◆ Data provided:
- Opening Delimiter -

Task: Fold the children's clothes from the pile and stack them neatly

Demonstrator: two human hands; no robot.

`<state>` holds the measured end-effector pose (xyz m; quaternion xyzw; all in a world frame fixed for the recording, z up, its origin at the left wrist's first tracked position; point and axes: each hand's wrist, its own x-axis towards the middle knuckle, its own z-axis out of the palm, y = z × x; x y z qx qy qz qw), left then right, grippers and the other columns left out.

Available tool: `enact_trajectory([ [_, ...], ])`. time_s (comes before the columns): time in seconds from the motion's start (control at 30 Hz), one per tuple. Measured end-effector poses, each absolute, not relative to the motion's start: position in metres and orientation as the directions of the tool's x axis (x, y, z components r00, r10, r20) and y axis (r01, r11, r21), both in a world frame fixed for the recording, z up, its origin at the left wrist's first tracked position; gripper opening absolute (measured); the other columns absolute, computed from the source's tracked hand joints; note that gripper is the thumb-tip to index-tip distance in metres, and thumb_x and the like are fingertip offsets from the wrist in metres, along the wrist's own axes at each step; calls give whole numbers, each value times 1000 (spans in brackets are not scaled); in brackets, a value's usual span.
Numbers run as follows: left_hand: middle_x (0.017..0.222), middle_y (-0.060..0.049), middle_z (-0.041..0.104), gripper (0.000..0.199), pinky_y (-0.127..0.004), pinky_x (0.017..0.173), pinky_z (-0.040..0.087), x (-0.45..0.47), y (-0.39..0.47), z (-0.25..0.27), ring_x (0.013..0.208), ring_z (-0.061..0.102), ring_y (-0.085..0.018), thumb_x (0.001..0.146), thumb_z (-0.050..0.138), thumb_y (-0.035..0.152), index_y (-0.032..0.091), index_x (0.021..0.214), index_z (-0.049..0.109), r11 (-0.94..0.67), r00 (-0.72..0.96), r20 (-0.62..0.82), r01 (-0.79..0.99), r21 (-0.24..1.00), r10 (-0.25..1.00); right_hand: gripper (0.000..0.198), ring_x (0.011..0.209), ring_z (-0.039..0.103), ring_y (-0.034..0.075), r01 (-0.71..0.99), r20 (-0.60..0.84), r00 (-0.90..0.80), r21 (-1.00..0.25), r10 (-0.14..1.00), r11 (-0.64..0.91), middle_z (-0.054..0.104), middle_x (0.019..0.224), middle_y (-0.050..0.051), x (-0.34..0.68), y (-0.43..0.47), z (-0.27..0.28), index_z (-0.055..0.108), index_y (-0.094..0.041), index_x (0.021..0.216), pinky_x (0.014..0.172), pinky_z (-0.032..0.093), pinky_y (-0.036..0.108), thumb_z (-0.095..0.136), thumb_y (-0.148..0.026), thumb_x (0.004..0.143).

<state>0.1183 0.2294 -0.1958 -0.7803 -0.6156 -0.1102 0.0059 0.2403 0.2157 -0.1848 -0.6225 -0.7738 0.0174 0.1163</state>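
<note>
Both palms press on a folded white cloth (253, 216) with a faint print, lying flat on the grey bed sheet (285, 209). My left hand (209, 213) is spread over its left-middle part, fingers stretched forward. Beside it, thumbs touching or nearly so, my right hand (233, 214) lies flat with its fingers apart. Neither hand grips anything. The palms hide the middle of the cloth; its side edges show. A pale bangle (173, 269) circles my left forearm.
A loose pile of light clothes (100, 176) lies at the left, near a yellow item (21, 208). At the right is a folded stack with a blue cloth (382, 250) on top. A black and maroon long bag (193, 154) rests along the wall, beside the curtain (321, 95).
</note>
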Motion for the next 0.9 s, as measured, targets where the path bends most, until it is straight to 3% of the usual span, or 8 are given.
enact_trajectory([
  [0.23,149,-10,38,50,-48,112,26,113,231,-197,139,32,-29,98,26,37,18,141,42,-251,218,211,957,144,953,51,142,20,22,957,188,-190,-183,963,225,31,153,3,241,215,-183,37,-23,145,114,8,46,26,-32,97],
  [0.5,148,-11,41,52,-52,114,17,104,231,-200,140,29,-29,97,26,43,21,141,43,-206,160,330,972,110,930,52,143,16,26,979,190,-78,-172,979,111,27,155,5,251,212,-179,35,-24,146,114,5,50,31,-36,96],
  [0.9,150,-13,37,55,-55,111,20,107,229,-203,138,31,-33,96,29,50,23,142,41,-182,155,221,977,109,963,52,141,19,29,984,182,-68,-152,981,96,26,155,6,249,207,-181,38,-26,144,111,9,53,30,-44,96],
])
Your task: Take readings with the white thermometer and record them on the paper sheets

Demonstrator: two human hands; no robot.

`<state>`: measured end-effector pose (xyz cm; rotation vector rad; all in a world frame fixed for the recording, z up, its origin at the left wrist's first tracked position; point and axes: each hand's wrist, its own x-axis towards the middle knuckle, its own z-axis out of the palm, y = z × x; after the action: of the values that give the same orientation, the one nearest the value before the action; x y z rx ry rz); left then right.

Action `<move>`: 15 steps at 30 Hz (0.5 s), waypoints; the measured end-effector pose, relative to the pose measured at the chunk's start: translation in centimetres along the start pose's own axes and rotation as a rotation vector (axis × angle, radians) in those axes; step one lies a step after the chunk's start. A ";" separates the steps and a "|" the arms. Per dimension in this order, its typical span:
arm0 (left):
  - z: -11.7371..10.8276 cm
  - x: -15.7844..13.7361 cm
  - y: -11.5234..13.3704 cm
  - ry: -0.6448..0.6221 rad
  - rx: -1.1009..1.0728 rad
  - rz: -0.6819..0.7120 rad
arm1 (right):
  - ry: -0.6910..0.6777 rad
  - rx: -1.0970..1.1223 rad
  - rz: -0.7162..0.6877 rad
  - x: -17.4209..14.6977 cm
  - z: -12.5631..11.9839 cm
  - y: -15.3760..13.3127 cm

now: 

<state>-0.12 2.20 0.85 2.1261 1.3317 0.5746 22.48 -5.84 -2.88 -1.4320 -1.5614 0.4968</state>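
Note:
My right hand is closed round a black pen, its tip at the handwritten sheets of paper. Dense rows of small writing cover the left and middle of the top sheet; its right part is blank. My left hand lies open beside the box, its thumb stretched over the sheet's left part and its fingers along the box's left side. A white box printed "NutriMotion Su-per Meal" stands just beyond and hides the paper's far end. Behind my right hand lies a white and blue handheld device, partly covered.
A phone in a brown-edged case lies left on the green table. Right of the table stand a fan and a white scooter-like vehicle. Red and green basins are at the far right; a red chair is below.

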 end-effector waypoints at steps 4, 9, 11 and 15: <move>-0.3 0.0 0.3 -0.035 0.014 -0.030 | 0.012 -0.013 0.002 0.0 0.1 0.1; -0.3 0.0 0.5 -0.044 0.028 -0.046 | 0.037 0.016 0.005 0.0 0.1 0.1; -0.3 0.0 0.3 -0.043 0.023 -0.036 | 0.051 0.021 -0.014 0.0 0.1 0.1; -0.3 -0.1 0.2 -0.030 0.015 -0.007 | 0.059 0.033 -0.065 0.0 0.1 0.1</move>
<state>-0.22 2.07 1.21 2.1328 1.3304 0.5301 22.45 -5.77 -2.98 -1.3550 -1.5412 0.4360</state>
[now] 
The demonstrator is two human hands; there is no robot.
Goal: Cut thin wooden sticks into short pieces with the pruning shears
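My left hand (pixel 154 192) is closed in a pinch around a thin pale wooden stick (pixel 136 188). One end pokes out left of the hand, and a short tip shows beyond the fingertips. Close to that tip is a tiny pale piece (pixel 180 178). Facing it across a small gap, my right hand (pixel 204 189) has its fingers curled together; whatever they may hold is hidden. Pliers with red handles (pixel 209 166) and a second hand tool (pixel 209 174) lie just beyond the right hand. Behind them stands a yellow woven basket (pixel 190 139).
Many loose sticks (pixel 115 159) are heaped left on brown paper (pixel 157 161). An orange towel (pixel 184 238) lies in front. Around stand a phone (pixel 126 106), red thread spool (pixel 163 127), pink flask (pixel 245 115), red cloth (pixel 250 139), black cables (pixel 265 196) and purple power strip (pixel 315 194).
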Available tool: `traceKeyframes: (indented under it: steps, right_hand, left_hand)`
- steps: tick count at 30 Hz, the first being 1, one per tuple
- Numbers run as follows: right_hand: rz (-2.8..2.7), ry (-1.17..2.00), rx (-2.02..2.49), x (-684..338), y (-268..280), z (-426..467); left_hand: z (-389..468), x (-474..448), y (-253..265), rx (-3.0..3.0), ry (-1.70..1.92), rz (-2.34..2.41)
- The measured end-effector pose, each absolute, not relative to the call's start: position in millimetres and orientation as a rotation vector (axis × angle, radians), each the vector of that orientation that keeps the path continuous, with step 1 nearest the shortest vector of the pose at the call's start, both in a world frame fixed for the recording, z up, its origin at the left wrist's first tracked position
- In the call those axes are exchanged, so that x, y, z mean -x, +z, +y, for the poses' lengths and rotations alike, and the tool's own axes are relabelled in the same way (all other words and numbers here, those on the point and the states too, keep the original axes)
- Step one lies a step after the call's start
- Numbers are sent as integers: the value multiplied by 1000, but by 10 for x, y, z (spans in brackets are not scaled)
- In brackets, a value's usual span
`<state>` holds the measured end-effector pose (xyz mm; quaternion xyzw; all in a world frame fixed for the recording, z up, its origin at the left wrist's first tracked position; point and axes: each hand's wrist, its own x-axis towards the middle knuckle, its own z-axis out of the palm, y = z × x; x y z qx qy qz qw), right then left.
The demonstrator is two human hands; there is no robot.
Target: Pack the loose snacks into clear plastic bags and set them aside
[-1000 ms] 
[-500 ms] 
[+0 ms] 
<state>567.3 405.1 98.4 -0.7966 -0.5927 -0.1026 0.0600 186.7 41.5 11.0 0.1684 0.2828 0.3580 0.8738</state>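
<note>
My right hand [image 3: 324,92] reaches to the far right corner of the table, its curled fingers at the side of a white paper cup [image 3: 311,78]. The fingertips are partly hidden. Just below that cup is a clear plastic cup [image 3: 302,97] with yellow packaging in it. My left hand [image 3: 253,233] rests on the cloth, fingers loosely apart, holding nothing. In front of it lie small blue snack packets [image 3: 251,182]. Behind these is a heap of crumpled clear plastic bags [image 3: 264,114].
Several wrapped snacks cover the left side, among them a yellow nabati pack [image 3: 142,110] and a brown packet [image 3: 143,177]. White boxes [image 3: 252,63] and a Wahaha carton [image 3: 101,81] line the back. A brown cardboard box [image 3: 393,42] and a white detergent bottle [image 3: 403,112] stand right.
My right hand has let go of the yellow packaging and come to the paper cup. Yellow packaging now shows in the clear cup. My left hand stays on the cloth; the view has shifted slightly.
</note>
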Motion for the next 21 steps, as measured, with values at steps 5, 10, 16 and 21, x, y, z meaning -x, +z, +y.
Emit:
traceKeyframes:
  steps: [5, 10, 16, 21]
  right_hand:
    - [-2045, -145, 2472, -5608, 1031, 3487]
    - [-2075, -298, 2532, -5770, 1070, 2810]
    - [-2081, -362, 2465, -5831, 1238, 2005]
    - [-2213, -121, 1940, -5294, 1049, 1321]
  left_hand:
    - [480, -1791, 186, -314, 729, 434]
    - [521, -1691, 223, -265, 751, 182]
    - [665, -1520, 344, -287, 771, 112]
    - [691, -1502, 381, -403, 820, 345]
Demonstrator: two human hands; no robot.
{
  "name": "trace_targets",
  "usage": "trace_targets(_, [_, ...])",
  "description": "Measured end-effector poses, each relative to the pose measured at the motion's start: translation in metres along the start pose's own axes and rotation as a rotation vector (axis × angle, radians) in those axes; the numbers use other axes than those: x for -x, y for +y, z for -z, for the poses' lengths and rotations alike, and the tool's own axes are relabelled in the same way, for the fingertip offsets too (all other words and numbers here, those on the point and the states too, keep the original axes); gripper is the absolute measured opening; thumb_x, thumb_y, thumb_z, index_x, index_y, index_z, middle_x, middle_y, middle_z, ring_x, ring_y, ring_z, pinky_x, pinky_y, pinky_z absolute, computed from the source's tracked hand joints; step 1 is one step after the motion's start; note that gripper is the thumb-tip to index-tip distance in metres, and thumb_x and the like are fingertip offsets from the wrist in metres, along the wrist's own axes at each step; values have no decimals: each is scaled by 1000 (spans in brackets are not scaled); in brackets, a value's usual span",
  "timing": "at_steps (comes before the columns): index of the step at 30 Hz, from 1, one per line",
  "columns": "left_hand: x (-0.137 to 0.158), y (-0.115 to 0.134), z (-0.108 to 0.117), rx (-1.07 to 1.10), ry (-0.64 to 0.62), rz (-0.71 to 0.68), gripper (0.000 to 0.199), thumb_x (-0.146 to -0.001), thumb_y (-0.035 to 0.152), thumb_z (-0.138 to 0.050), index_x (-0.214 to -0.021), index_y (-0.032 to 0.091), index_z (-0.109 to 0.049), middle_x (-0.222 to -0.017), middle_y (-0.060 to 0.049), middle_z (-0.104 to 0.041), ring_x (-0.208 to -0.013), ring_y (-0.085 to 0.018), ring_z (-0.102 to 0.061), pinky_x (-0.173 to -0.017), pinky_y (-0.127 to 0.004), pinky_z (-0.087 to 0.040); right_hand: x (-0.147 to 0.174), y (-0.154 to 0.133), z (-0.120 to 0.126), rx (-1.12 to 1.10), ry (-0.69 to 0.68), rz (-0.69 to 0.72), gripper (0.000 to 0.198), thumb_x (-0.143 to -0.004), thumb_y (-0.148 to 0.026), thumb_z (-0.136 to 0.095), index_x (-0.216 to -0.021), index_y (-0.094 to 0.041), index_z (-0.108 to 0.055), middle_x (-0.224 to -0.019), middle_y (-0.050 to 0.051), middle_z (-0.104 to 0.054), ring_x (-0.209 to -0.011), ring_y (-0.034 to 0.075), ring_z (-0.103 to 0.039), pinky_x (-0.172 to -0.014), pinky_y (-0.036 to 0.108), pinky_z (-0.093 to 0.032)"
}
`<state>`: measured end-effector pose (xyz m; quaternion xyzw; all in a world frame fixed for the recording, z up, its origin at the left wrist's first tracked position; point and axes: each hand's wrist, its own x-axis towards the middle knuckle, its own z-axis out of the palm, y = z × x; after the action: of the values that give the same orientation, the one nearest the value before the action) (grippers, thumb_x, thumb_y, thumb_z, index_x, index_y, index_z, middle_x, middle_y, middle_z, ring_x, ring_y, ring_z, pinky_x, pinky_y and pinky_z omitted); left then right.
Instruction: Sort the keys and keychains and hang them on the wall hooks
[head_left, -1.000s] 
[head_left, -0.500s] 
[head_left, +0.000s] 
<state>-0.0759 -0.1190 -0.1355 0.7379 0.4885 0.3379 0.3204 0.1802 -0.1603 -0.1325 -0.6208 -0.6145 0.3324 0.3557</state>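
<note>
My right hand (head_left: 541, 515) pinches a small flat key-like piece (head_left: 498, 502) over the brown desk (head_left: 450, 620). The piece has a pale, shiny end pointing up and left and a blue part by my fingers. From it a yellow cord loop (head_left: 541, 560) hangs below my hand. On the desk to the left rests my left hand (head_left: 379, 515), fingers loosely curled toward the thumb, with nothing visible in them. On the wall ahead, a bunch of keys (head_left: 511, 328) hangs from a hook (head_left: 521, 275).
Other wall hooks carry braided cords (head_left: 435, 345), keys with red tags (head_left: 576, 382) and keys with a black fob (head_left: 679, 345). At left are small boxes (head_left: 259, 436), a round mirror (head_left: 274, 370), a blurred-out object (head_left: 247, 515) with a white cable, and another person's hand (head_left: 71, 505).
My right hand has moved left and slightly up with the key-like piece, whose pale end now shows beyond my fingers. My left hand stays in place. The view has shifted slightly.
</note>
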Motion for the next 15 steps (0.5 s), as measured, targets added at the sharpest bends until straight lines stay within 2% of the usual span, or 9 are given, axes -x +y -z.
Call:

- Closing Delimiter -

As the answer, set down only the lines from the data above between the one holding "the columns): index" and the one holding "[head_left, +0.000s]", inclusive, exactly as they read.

  "timing": "at_steps (comes before the columns): index of the step at 30 Hz, from 1, one per line",
  "columns": "left_hand: x (-0.137 to 0.158), y (-0.115 to 0.134), z (-0.108 to 0.117), rx (-1.07 to 1.10), ry (-0.64 to 0.62), rz (-0.71 to 0.68), gripper (0.000 to 0.199), thumb_x (-0.146 to -0.001), thumb_y (-0.035 to 0.152), thumb_z (-0.138 to 0.050), index_x (-0.214 to -0.021), index_y (-0.032 to 0.091), index_z (-0.109 to 0.049), middle_x (-0.222 to -0.017), middle_y (-0.060 to 0.049), middle_z (-0.104 to 0.041), ring_x (-0.208 to -0.013), ring_y (-0.085 to 0.018), ring_z (-0.102 to 0.061), pinky_x (-0.173 to -0.017), pinky_y (-0.127 to 0.004), pinky_z (-0.087 to 0.040); right_hand: x (-0.147 to 0.174), y (-0.154 to 0.133), z (-0.120 to 0.126), rx (-1.12 to 1.10), ry (-0.69 to 0.68), rz (-0.69 to 0.72), gripper (0.000 to 0.198), thumb_x (-0.143 to -0.004), thumb_y (-0.148 to 0.026), thumb_z (-0.136 to 0.095), index_x (-0.216 to -0.021), index_y (-0.094 to 0.041), index_z (-0.108 to 0.055), middle_x (-0.224 to -0.019), middle_y (-0.050 to 0.051), middle_z (-0.104 to 0.054), ring_x (-0.209 to -0.011), ring_y (-0.034 to 0.075), ring_z (-0.103 to 0.039), pinky_x (-0.172 to -0.014), pinky_y (-0.036 to 0.108), pinky_z (-0.093 to 0.032)"
}
`<state>`: measured end-effector pose (xyz m; quaternion xyzw; all in a world frame fixed for the recording, z up, its origin at the left wrist's first tracked position; point and axes: each hand's wrist, its own x-axis towards the middle knuckle, its own z-axis out of the palm, y = z × x; after the action: of the values that give the same orientation, the one nearest the value before the action) (grippers, thumb_x, thumb_y, thumb_z, index_x, index_y, index_z, middle_x, middle_y, middle_z, ring_x, ring_y, ring_z, pinky_x, pinky_y and pinky_z omitted); left then right.
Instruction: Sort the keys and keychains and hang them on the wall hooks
[head_left, -1.000s] 
[head_left, -0.500s] 
[head_left, +0.000s] 

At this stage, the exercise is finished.